◆ WHAT THE TASK ASKS: Looking through the listing below, state how many lines have the word "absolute" in them. Only the number should be given.

═══ RECORD EXCERPTS

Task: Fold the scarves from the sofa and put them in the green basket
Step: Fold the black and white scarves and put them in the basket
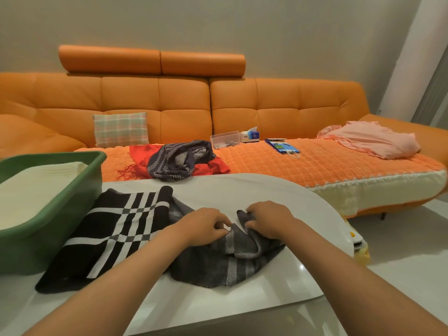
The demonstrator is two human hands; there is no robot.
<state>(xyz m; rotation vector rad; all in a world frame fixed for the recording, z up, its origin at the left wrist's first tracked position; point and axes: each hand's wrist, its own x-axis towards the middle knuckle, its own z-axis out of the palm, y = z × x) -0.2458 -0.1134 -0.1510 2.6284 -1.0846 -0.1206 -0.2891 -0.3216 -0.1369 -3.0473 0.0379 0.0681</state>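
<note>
A black scarf with white check stripes lies across the white table, its right end grey and bunched. My left hand pinches a grey edge of it near the middle. My right hand grips the bunched grey end just to the right. The green basket stands at the table's left, with a folded cream scarf inside. On the orange sofa a dark blue striped scarf is heaped over a red fringed scarf.
A plaid cushion leans on the sofa back. A clear plastic box, a tissue box, a blue packet and a pink garment lie on the seat cover. A yellow and white object sits beside the table's right edge.
</note>
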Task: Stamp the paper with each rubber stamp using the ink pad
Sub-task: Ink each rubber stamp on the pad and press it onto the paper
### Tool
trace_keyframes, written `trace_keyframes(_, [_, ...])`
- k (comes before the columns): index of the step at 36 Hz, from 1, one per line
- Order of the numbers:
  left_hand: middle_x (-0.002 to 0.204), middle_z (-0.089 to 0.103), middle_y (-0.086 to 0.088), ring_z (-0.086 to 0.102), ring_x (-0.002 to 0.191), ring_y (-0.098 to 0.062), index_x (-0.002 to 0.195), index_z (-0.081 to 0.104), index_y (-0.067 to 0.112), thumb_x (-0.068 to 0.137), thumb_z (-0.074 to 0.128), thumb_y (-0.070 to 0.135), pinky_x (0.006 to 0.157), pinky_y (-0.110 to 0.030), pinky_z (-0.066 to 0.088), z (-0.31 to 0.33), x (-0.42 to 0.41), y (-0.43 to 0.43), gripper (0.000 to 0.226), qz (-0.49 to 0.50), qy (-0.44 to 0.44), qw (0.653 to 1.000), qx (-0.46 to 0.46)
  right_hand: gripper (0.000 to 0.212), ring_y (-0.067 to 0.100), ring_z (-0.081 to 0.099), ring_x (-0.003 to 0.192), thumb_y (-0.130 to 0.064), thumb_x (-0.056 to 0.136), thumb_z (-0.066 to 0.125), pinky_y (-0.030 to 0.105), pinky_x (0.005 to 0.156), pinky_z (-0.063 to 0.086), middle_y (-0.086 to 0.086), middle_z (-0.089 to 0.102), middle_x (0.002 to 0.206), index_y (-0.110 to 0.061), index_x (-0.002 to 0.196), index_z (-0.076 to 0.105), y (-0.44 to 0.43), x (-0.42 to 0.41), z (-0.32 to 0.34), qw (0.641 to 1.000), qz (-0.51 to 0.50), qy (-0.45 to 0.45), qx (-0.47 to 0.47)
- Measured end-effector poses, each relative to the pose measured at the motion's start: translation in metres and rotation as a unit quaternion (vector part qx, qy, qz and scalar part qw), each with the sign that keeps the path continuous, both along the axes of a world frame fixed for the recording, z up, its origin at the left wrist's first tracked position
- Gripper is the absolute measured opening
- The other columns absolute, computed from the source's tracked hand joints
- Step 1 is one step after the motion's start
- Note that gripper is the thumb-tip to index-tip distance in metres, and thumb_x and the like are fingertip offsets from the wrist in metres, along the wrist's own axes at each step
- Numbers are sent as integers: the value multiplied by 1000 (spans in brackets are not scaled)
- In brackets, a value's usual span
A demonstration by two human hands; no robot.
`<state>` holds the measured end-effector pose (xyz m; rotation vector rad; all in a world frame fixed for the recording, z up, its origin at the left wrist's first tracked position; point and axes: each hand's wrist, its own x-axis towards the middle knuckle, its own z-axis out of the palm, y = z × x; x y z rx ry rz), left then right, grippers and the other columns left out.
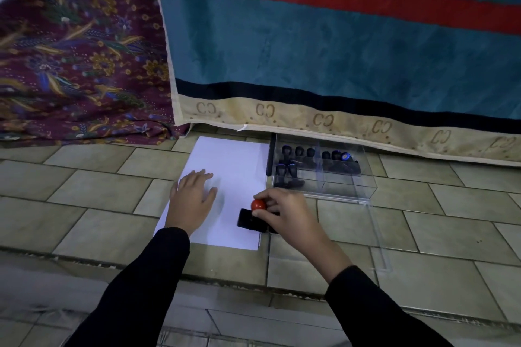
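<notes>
A teal blanket (338, 51) with a red stripe is hanging ahead of me above a tiled floor (84, 220). A white paper sheet (236, 166) is lying on the tiles, with a clear box (341, 191) of dark rubber stamps (310, 159) just beside its right edge. My left hand (191, 197) is pressing flat on the paper, fingers spread. My right hand (284, 214) is pinching a red-knobbed stamp (258, 204) at the paper's near right edge, over a black block (248, 220); I cannot tell whether that is the ink pad.
</notes>
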<state>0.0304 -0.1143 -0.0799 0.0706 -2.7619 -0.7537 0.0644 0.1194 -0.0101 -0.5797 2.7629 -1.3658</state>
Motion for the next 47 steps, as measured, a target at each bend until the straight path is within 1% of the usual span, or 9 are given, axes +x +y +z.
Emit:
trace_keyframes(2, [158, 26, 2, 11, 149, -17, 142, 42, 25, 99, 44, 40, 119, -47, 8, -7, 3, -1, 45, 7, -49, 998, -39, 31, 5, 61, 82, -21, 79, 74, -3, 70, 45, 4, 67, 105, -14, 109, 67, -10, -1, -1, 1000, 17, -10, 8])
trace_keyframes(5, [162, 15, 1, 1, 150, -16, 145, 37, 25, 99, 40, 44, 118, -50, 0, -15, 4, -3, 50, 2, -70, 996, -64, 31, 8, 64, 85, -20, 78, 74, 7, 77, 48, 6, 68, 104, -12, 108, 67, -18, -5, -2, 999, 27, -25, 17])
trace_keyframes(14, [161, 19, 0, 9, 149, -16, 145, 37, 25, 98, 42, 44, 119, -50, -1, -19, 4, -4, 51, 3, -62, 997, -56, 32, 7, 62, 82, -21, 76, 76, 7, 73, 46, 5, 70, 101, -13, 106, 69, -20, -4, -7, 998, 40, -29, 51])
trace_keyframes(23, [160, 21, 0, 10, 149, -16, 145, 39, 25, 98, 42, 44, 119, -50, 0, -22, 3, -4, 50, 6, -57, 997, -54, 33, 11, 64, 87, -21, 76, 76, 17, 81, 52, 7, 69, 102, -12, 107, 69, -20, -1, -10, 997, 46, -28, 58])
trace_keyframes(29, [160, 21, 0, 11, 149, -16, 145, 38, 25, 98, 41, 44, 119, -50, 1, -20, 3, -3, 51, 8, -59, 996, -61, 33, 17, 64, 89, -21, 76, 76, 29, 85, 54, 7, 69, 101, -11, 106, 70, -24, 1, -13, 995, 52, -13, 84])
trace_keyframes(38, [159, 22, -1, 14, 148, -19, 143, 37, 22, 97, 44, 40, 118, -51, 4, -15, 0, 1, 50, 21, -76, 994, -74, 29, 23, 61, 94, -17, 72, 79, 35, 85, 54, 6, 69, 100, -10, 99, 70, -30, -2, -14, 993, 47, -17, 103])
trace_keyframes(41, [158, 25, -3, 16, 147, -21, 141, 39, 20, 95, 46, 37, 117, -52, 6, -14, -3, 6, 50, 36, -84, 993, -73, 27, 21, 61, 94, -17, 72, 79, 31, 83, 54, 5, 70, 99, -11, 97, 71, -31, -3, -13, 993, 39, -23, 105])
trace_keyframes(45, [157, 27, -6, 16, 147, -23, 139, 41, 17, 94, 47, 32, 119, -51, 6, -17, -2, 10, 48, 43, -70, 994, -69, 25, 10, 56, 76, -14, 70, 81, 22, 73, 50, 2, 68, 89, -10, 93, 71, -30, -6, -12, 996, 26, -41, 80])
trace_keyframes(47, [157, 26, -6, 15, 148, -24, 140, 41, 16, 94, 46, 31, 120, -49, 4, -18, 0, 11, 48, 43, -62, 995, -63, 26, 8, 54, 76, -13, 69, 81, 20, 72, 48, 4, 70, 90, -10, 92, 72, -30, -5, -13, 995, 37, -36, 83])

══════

◆ TASK RESPONSE: 2